A Russian serviceman takes a picture of Lenin's Mausoleum in central Moscow in 2008.
Mikhail Voskresenskiy—Reuters
April 21, 2017 1:10 PM EDT

The ties between Vladimir Putin and the Russian Orthodox Church were tested twice this week – by coincidence, on the same day, April 20 – and with two very different outcomes.

In an astounding victory for the Orthodox Church, Russia’s highest court ordered the “liquidation” of the local branch of the Jehovah’s Witnesses, whose missionary work the government had deemed “extremist,” in no small part because it posed a challenge to the teachings of the Orthodox clergy.

As that ruling came down, a separate scandal was unfolding in the Russian parliament over another of the Church’s demands – this one far more consequential for the Orthodox faith than any competition it might face from the Jehovah’s Witnesses. A group of lawmakers, including members of Putin’s party, had proposed a bill calling for the burial of Vladimir Lenin, the Russian revolutionary and founder of the Soviet Union, whose body has been on display in Red Square since his death in 1924.

Waxen from embalming fluid and protected by a box of bulletproof glass, the corpse has long been a pilgrimage site for communists and an eerie attraction for tourists. It’s also an outrage to Orthodox believers across the Russian-speaking world, for whom the granite tomb just outside the Kremlin stinks of idolatry.

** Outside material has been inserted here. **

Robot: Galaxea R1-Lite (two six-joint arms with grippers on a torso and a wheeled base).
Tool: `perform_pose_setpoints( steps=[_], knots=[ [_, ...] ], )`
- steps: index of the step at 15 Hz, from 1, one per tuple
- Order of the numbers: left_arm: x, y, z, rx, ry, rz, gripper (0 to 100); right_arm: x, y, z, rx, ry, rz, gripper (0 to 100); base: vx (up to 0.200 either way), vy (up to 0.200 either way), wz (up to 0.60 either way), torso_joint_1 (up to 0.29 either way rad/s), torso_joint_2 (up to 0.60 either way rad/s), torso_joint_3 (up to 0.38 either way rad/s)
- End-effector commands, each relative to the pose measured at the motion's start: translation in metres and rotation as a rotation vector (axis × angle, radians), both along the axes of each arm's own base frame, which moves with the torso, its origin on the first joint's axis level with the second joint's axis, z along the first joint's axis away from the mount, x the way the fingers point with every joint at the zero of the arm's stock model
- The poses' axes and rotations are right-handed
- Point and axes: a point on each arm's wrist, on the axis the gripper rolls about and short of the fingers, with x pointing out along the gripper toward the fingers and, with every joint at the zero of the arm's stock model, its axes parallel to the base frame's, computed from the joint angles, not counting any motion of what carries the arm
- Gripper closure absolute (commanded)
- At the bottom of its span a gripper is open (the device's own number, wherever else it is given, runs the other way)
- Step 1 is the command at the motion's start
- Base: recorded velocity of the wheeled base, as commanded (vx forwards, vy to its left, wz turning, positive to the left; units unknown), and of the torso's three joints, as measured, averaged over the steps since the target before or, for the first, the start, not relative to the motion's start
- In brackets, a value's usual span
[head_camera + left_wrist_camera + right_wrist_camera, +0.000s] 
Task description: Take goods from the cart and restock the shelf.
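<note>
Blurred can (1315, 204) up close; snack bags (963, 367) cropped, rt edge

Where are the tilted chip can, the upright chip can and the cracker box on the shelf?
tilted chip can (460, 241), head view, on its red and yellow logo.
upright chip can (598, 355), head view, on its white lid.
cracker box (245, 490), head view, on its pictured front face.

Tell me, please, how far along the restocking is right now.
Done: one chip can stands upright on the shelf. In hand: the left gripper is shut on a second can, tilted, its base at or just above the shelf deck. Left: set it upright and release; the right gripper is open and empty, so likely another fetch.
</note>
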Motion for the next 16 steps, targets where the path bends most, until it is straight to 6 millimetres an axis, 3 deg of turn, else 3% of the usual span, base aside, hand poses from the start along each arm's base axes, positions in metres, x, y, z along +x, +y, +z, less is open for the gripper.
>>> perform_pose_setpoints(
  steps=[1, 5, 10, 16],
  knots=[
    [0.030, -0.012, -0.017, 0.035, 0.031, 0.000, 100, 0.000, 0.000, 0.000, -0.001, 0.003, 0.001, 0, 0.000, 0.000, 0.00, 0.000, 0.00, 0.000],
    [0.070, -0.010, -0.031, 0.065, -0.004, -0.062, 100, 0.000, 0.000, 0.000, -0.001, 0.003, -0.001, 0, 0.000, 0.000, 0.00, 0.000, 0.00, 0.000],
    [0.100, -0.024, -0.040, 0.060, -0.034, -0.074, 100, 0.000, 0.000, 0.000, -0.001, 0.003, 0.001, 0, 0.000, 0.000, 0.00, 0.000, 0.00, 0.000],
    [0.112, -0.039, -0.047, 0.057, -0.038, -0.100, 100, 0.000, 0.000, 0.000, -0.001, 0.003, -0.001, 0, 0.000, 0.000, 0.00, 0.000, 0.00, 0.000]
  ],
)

It violates Christian burial customs, and it casts a shadow on one of the most iconic temples of the Orthodox faith, St. Basil’s Cathedral, which sits on the same square. More to the point, the tomb honors a communist who didn’t merely persecute Christians – he ordered the murder of Tsar Nicolas II, who has since been canonized as an Orthodox Saint.

For most Russians, the Church’s objections to Lenin’s mausoleum seem perfectly reasonable. “Russia isn’t ancient Egypt,” one of the authors of the bill calling for Lenin’s burial, Ivan Sukharev of the Liberal Democratic Party, told a local newspaper this week. “And it isn’t right that we’ve got a mummy in the center of our capital.” (To be strictly accurate, Lenin’s body is embalmed and not mummified — though the design of his tomb does borrow elements from the step pyramids of ancient Egypt.)

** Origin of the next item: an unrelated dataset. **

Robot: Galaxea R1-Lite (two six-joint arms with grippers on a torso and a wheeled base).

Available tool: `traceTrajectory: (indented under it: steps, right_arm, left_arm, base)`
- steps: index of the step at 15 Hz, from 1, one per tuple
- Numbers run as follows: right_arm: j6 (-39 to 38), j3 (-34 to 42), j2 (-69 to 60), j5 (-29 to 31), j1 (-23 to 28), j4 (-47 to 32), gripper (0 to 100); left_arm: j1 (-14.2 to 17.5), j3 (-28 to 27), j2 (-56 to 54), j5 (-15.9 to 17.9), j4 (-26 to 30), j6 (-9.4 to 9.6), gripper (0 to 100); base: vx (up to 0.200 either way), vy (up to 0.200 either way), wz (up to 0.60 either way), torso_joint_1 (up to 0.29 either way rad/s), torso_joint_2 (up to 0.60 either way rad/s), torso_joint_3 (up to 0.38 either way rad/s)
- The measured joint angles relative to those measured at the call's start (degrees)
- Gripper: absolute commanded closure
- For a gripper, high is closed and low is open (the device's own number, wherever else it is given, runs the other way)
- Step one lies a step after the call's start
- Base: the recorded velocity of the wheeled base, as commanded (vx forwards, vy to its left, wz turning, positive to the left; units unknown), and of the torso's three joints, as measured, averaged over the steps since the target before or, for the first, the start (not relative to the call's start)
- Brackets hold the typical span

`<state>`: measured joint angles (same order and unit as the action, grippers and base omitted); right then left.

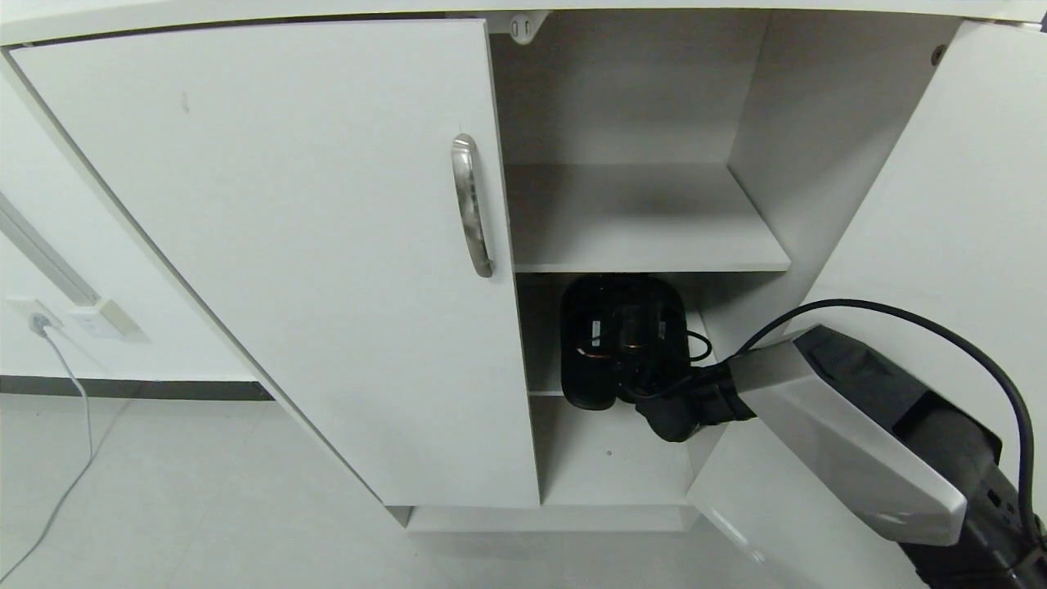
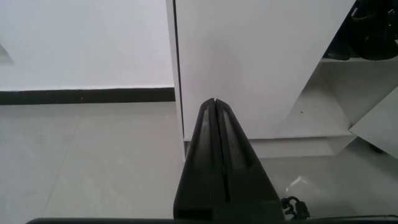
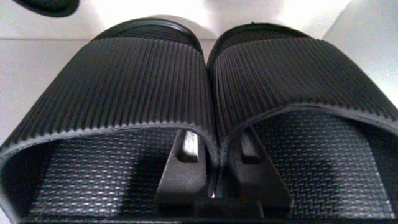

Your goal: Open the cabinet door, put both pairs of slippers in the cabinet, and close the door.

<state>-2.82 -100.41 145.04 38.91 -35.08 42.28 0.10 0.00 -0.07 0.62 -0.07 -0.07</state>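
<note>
Above the shelf (image 1: 646, 225) there is room for a hand to pass straight in. Below the shelf, the pair of black slippers (image 1: 609, 348), with the right hand (image 3: 217, 149) clamped on them, takes up the back, and bare cabinet floor (image 1: 605, 458) lies in front. Left of the shelf the closed door (image 1: 270, 245) and its handle (image 1: 472, 204) bar entry. Right of it the open door (image 1: 957, 245) stands swung out.
</note>
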Motion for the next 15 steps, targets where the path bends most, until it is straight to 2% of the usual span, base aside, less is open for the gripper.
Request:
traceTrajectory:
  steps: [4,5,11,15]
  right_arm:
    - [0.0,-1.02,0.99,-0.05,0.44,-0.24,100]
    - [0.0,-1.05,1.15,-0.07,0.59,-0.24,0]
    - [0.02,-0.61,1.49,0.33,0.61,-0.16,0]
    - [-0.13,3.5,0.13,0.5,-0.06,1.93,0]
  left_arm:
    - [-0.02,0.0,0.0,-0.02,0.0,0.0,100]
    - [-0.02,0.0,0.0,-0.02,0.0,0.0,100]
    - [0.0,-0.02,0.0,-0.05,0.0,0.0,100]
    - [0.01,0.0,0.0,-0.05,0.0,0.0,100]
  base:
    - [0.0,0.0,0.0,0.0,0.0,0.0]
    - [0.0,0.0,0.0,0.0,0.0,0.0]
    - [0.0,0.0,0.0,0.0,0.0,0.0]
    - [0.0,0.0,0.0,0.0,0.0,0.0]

Vladimir Lenin, founder of the Soviet Union, lays embalmed in his tomb on Moscow's Red Square in 1997. (Sergei Karpukhin—AP)
Vladimir Lenin, founder of the Soviet Union, lays embalmed in his tomb on Moscow's Red Square in 1997.
Sergei Karpukhin—AP

In the last few years, surveys taken across the country have consistently found that a majority of Russians – and especially the roughly 40% of them who identify as Orthodox Christians – would like Lenin’s body to be buried. The most recent survey, published on Friday by one of the Kremlin’s polling agencies, found only a third of respondents want the corpse to stay put, roughly in line with the level of support that the Russian Communist Party still enjoys in many regions of the country. The same poll found that 63% of Russians want Lenin to be interned.

Yet Putin has made no move to comply with the wishes of the majority. Quite the opposite, in fact — his political party, United Russia, angrily disavowed any connection with the bill that demanded Lenin’s burial this week. “This legislation had no chance,” said one of the party bosses, Evgeny Revenko, in announcing that his colleagues would withdraw their support for the measure. “In our initiatives, we need to be extremely careful not to divide people,” he wrote on his Facebook page. “We need decisions that unite us.”

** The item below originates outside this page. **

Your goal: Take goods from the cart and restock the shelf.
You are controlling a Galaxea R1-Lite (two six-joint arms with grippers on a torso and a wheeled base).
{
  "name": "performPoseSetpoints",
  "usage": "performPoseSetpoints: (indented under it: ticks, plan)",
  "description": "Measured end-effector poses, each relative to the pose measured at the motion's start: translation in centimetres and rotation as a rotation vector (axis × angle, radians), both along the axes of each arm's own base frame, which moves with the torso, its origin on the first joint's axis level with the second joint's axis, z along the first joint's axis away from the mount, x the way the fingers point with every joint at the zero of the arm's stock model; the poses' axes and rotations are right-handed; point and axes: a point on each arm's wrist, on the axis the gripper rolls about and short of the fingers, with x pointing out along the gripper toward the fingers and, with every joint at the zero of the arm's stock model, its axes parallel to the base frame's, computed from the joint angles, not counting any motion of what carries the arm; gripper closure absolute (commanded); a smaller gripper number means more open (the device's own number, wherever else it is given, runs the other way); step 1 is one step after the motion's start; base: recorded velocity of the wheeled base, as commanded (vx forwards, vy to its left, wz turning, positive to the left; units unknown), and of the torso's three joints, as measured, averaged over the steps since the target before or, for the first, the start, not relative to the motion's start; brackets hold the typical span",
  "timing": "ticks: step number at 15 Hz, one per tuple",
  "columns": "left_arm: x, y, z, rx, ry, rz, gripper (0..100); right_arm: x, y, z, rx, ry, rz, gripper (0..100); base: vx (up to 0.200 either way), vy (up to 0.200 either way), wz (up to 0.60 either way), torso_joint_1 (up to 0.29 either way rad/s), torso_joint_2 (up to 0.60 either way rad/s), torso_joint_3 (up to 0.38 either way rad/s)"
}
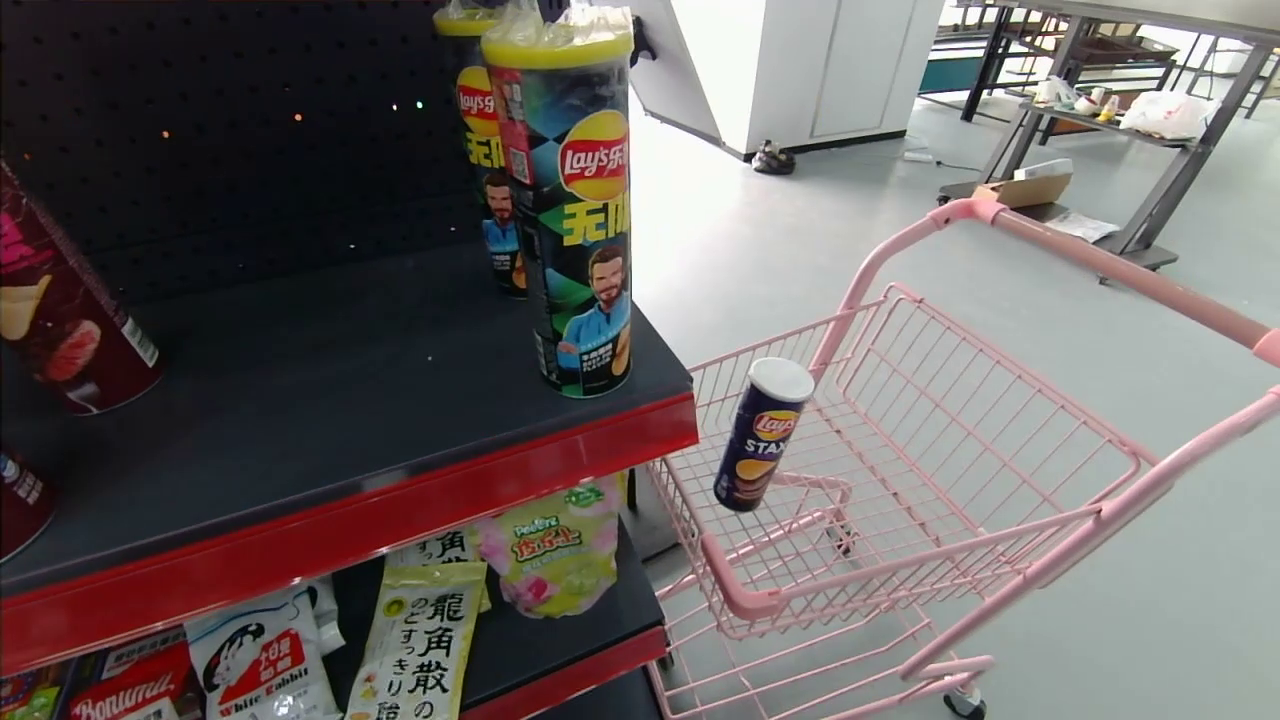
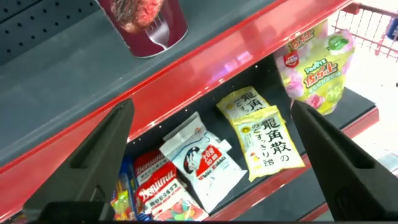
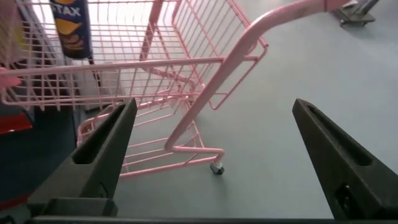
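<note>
At the head view's centre a blue chip can (image 1: 763, 435) leaned inside the pink cart (image 1: 1100, 262), awaiting pickup, with the shelf (image 1: 300, 400) at left. The left wrist view had the left gripper (image 2: 211, 109), jaws spread and empty, by the shelf's red edge. The right wrist view had the right gripper (image 3: 211, 106), jaws spread, beside the cart, probably readied for the chip can (image 3: 70, 28).

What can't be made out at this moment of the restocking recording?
Head view: rear yellow-lidded can mostly hidden behind the front yellow-lidded can.
Head view: dark red can cut off by the left edge.
Right wrist view: blue can in the pink cart, lid end cut off by the picture edge.
Left wrist view: lower-shelf snack packs partly covered by the left end effector.
</note>
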Motion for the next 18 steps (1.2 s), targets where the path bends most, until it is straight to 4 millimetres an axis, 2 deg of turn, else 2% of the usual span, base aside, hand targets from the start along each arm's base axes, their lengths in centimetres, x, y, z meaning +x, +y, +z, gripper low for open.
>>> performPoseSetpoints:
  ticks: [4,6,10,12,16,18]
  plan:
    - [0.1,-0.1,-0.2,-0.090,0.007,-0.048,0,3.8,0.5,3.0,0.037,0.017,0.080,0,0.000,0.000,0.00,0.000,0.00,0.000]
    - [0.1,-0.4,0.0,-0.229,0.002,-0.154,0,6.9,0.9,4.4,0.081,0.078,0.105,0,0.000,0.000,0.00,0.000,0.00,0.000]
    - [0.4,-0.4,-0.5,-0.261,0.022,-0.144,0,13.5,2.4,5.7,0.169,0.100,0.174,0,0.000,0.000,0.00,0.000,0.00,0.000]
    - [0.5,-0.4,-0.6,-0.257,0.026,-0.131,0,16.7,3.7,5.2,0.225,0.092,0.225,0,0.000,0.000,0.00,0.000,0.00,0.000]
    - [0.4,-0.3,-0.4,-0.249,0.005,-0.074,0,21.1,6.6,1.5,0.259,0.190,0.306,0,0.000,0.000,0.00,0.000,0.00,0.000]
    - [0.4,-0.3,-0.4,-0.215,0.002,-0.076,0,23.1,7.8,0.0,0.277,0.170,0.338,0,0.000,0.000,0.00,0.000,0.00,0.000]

It’s just the latest ideological contortion Putin has made in attempting to reconcile Russia’s communist past with its Orthodox traditions, but it’s far from the most bizarre. In one of his rare remarks on the issue of Lenin’s tomb in 2012, Putin argued that the Soviet Union had actually borrowed from Orthodox customs when it decided to embalm its founder and put him on display.

Addressing a meeting of his supporters that December, Putin said that many Orthodox shrines also have “the remains of holy people. And in this sense the communists latched on to that tradition. They did it competently. They did it in line with the demands of their era.”

It was an astonishing pronouncement, appearing to equate Lenin’s corpse with the bones of Russian saints, and it horrified a lot of Orthodox believers. But it shouldn’t have surprised them; though he often puts on displays of piety and makes pilgrimages to holy places, the former colonel of the KGB is still a product of the Soviet system, and he still reveres its symbols. During the same meeting with his supporters in 2012, he said with a tone of regret in his voice that, “After the collapse of the Soviet Union and its ruling ideology, nothing appeared in its place.”

That still holds true today. The closest thing to an ideology that Putin has devised during his 17 years in power is this strange mash-up of incompatible idols, the Soviet and the Orthodox, jostling for position at the Kremlin walls. In order to appease one of them, his government is happy to ban a small foreign sect like the Jehovah’s Witnesses. But Putin cannot take sides definitively with either the Christians or communists. The Janus-faced President has to be both.